YOUR TASK - Copy the lines exactly. Begin at the first line of the data and stop after the line with "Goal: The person".

Dataset entries -
►
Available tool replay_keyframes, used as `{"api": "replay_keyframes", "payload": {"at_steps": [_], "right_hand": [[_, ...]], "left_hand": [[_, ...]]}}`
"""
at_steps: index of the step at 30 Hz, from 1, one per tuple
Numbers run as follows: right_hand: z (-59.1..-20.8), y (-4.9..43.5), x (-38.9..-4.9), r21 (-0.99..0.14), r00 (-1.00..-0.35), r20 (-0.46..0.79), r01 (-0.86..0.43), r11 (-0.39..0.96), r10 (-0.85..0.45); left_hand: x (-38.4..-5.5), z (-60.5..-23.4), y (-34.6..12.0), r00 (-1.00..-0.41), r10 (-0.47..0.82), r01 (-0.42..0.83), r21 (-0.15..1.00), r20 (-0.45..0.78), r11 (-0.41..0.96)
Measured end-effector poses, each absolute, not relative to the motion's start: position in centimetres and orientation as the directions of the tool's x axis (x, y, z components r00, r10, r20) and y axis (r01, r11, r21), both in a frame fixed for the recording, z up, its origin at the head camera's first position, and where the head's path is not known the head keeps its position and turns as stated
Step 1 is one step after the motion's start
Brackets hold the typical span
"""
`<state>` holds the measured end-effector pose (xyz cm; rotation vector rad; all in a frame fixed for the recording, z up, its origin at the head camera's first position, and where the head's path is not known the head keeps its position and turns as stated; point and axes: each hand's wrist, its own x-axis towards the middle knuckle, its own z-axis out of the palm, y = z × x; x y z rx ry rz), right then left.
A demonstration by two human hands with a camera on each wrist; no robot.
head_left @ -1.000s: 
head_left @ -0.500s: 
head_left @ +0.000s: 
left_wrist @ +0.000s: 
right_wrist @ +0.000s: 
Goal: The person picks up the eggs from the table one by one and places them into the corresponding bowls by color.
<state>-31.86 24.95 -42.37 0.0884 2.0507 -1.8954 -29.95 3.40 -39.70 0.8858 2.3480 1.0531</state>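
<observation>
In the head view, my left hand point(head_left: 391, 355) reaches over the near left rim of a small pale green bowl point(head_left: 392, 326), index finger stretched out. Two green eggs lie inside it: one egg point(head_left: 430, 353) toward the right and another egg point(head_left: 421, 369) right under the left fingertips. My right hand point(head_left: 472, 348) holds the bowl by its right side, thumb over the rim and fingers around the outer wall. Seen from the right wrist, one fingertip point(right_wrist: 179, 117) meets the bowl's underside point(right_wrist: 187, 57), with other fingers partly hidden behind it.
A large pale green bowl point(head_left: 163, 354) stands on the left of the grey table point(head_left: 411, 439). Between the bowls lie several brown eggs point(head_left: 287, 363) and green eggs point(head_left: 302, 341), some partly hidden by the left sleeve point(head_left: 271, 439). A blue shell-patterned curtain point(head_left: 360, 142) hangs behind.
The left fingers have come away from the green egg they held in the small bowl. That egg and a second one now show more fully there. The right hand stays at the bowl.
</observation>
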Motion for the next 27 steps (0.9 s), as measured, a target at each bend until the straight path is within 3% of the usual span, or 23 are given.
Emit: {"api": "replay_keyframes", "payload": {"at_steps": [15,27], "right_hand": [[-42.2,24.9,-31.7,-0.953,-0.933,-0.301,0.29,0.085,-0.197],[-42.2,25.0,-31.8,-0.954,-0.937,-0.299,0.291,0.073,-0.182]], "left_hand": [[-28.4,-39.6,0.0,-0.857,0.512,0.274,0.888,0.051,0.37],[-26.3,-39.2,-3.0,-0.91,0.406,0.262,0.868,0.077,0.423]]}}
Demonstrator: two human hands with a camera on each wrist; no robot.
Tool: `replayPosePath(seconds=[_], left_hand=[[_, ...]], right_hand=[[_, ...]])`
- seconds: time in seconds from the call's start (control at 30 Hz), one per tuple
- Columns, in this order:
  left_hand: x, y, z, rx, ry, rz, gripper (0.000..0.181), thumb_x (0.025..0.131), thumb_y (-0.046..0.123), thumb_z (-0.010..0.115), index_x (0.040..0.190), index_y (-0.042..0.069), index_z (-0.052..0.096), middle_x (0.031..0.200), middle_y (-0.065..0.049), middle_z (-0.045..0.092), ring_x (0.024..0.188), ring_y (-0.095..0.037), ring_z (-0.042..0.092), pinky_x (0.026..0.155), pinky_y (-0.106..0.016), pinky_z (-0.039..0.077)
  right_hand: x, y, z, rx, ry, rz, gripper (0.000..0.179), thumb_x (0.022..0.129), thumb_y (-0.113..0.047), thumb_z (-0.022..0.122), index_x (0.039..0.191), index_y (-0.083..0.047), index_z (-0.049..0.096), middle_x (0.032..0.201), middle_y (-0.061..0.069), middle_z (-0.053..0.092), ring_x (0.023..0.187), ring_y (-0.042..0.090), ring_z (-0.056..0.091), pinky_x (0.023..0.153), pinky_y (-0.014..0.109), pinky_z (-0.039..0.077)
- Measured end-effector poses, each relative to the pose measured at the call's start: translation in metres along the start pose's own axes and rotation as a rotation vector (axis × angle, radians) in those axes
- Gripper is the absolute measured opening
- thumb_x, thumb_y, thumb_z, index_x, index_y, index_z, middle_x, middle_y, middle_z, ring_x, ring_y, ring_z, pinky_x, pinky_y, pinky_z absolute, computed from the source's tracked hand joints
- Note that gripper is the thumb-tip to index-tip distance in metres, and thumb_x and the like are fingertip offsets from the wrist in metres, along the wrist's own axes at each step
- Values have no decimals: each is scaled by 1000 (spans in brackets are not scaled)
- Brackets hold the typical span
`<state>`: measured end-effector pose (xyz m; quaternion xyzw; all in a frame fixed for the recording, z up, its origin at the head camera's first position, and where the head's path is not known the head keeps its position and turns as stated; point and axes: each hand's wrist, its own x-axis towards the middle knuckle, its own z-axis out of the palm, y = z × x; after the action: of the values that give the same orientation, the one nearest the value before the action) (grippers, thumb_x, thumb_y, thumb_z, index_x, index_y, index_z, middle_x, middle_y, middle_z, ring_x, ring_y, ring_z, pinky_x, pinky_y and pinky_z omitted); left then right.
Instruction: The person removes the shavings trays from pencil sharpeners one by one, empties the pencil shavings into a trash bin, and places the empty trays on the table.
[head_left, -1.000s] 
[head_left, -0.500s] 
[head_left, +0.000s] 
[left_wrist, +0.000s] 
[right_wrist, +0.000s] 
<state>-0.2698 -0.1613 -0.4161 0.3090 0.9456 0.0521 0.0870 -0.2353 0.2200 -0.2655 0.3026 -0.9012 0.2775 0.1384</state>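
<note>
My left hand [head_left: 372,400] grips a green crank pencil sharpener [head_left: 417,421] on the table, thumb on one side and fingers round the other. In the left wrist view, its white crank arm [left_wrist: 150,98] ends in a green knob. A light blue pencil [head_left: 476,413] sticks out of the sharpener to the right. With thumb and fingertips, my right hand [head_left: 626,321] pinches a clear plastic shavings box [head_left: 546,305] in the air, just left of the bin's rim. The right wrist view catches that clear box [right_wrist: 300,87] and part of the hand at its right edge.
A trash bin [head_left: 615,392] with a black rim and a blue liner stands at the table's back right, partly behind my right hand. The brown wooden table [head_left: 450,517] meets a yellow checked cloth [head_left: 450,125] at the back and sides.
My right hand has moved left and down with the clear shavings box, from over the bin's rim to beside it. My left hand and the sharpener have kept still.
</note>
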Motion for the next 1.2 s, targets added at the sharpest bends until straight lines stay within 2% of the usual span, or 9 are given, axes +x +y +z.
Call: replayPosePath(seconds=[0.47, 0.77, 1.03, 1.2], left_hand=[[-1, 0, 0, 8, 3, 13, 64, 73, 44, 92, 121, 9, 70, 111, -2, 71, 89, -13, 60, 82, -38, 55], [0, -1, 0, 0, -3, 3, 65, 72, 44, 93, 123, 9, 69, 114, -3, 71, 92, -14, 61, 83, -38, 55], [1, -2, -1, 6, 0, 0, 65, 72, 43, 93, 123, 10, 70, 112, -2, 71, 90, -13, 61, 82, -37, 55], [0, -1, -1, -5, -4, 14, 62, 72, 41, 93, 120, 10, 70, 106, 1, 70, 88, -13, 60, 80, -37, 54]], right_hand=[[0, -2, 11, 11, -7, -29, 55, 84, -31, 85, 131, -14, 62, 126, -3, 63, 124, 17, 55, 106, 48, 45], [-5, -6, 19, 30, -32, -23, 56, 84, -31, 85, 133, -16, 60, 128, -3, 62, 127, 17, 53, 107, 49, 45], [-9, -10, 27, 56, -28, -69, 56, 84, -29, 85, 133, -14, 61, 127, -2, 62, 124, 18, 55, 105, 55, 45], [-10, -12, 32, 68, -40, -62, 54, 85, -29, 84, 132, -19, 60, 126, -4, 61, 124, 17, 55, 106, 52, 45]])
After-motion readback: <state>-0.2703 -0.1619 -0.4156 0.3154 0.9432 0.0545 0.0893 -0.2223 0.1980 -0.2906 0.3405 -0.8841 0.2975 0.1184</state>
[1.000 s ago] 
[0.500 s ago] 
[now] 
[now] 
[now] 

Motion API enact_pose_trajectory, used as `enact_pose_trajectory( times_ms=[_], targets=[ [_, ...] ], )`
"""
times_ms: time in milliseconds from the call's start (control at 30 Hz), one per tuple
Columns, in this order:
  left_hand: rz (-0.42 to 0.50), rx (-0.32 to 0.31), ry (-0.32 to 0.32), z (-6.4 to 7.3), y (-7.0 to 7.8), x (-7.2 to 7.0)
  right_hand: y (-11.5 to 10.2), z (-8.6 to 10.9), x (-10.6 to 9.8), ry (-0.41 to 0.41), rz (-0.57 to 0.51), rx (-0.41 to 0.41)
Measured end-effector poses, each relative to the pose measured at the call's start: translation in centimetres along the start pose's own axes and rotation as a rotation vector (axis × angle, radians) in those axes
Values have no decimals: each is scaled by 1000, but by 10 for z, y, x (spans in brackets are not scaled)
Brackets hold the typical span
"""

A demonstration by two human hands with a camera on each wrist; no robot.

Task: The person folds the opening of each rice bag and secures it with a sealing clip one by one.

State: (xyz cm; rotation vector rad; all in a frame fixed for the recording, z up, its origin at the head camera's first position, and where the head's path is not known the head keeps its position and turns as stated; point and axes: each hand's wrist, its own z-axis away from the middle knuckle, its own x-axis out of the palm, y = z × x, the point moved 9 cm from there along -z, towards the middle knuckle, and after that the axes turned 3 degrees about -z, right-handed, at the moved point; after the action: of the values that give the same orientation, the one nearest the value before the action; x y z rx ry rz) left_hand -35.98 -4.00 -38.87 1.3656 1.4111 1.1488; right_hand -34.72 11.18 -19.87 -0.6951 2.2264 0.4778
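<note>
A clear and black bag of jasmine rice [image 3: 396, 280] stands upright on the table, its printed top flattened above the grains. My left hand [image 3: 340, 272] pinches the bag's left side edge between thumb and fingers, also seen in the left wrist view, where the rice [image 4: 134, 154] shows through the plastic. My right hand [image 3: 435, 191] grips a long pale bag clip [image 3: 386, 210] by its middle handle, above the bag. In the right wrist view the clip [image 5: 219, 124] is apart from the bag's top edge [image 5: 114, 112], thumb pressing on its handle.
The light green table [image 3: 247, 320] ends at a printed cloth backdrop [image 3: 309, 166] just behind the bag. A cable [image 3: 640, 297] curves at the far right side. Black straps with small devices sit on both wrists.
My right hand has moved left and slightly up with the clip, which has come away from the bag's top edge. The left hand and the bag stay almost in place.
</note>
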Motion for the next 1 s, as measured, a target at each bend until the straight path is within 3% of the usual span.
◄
EXERCISE OUTPUT -
Available tool replay_keyframes, used as `{"api": "replay_keyframes", "payload": {"at_steps": [_], "right_hand": [[_, ...]], "left_hand": [[_, ...]]}}`
"""
at_steps: index of the step at 30 Hz, from 1, one per tuple
Numbers run as follows: right_hand: z (-59.1..-20.8), y (-4.9..43.5), x (-38.9..-4.9), r21 (-0.99..0.14), r00 (-1.00..-0.35), r20 (-0.46..0.79), r01 (-0.86..0.43), r11 (-0.39..0.96), r10 (-0.85..0.45); left_hand: x (-38.4..-5.5), z (-60.5..-23.4), y (-34.6..12.0), r00 (-1.00..-0.41), r10 (-0.47..0.82), r01 (-0.42..0.83), r21 (-0.15..1.00), r20 (-0.45..0.78), r11 (-0.41..0.96)
Measured end-effector poses, each absolute, not relative to the motion's start: position in centimetres and orientation as the directions of the tool's x axis (x, y, z components r00, r10, r20) and y axis (r01, r11, r21), both in a frame fixed for the recording, z up, its origin at the head camera's first position, and where the head's path is not known the head keeps its position and turns as stated
Step 1 is one step after the motion's start
Brackets hold the typical span
"""
`<state>` holds the measured end-effector pose (xyz cm; rotation vector rad; all in a frame fixed for the recording, z up, its origin at the head camera's first position, and where the head's path is not known the head keeps its position and turns as stated; point and axes: each hand's wrist, its own x-axis towards the middle knuckle, its own z-axis out of the palm, y = z × x; x y z rx ry rz), right then left.
A demonstration by two human hands with a camera on each wrist; no robot.
head_left @ -1.000s: 
head_left @ -0.500s: 
head_left @ +0.000s: 
left_wrist @ +0.000s: 
right_wrist @ +0.000s: 
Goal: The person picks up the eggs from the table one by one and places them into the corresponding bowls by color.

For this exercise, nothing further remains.